1. The petitioner in this revision petition is the plaintiff No. 1 in O.S. No. 2 of 2003 on the file of the Court of the III-Additional District Judge (FTC) Anantapur, filed for partition of the suit schedule properties claiming that the plaintiffs are entitled to 1/6th share each.
2. The 1st respondent herein is the defendant No. 2 whereas the respondents 2 and 3 herein are the defendant 3 and 4 respectively in the suit. The 4th respondent herein is the plaintiff No. 2. The defendant No. 1 died during the pendency of the suit.
3. The defendants filed written statement denying the plea of the plaintiffs that the suit schedule properties were the joint family properties. While claiming that the 3rd defendant was the absolute owner of items 2 to 4 of Plaint-A schedule properties and the same were in her exclusive possession and enjoyment, it was further contended that the plaintiffs ought to have paid the court fee under Section 34(1) of the A.P. Court Fee and Suits Valuation Act,1956 ( for short 'the Act') in respect of the said items and the court fee of Rs. 200/- paid under Section 34(2) of the Act was not sufficient. On the basis of the said pleadings, issues were settled by the Court below including a specific issue as to the correctness of the Court fee as Additional Issue No. 3
4. Thereafter while the trial was in progress, the 2nd defendant filed I.A. No. 1115 of 2007 with a prayer to try the Additional Issue No. 3 relating to the correctness of court fee paid as a preliminary issue. Though the 1st plaintiff filed a counter and opposed, the said petition was allowed by the Court below by order dated.09-09-2008 holding that there was a triable point regarding the controversy.
5. Aggrieved by the said order dated.09-09-2008 the present Civil Revision Petition is filed by the plaintiff No. 1.

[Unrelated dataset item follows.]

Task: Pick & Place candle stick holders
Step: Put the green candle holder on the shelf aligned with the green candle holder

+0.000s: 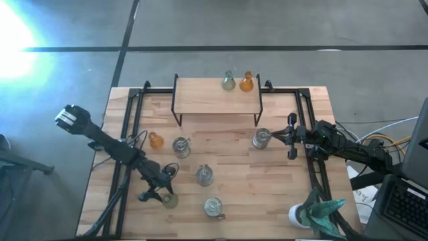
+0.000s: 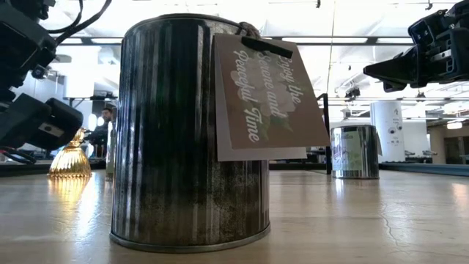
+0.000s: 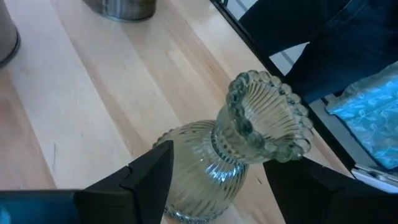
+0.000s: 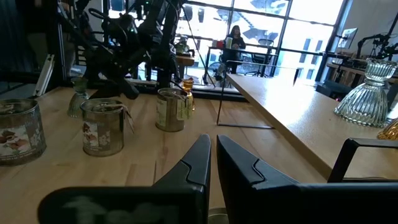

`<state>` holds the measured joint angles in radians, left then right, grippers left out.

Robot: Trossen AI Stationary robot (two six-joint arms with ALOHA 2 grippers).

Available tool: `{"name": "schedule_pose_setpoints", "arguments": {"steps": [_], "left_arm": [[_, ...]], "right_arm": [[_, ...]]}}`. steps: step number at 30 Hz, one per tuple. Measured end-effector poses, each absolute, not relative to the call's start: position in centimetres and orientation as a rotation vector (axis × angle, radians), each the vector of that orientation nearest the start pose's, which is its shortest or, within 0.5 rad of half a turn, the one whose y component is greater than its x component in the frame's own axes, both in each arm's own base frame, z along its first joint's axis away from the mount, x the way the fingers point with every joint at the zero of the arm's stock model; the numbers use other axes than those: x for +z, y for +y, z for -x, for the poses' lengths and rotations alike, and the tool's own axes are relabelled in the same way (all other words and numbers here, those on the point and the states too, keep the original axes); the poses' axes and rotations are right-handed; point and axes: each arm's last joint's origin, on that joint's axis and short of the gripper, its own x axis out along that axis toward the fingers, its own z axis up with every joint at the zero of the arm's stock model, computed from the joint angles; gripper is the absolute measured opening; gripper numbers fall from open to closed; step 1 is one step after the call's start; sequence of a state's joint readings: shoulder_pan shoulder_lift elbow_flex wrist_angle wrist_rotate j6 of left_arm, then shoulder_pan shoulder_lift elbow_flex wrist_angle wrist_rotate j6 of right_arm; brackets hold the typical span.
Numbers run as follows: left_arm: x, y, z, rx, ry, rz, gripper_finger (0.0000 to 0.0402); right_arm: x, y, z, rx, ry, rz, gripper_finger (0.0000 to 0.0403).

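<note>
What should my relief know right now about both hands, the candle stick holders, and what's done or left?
Left hand: fingers around the pale green holder at the table's near left; holder not yet lifted.
Right hand: shut, empty, beside the far-right jar.
Done: one green holder and one amber holder sit on the wooden riser.
Left: amber holder and four silvery jars on the table, apparently still to place.

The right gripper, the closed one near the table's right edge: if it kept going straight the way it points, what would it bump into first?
Probably the silvery jar just ahead of the right gripper; whether it passes above it is unclear.
</note>
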<state>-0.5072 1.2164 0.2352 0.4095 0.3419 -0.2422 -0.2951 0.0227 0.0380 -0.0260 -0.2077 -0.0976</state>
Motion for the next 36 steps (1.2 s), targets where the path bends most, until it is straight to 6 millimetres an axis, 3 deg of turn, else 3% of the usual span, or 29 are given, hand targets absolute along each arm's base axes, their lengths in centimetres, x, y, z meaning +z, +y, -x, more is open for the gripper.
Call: {"name": "schedule_pose_setpoints", "arguments": {"steps": [20, 31, 36], "left_arm": [[12.8, -11.3, -18.8, -0.727, 0.603, 0.053, 0.0242], [13.1, -11.3, -19.3, -0.687, 0.535, -0.054, 0.0137], [13.2, -11.1, -19.1, -0.662, 0.538, -0.06, 0.0125]], "right_arm": [[17.2, -2.2, -9.4, -0.086, 0.014, 0.095, 0.0022], [17.2, -2.2, -9.4, -0.086, 0.015, 0.095, 0.0022], [17.2, -2.2, -9.4, -0.086, 0.015, 0.095, 0.0022]]}}
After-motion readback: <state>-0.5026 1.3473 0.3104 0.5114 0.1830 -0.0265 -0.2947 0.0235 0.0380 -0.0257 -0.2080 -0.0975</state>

6. I have heard the learned Counsel for both the parties and perused the material on record.
7. Order XIV Rule 1 of CPC, provides that the issues arise when a material proposition of fact or law is affirmed by the one party and denied by the other and that each material proposition affirmed by one party and denied by the other shall form the subject of a distinct issue. As could be seen from Order XIV Rule.1 (5), at the first hearing of the suit the Court shall ascertain upon what material propositions of fact or of law the parties are at variance, and shall thereupon proceed to frame and record the issues on which the right decision of the case appears to depend. Order XIV Rule 2 further provides that the judgment shall be pronounced by the Court on all issues except where the Court is of the opinion that the case or any part thereof may be disposed of on an issue of law only and in such event that issue may be tried first. For proper appreciation Order XIV Rule.2 may be extracted hereunder:
8. Order XIV Rule.2:
Court to pronounce judgment on all issues
(1) Notwithstanding that a case may be disposed of on a preliminary issue, the court shall, subject to the provisions of sub-rule(2), pronounce judgment on all issues.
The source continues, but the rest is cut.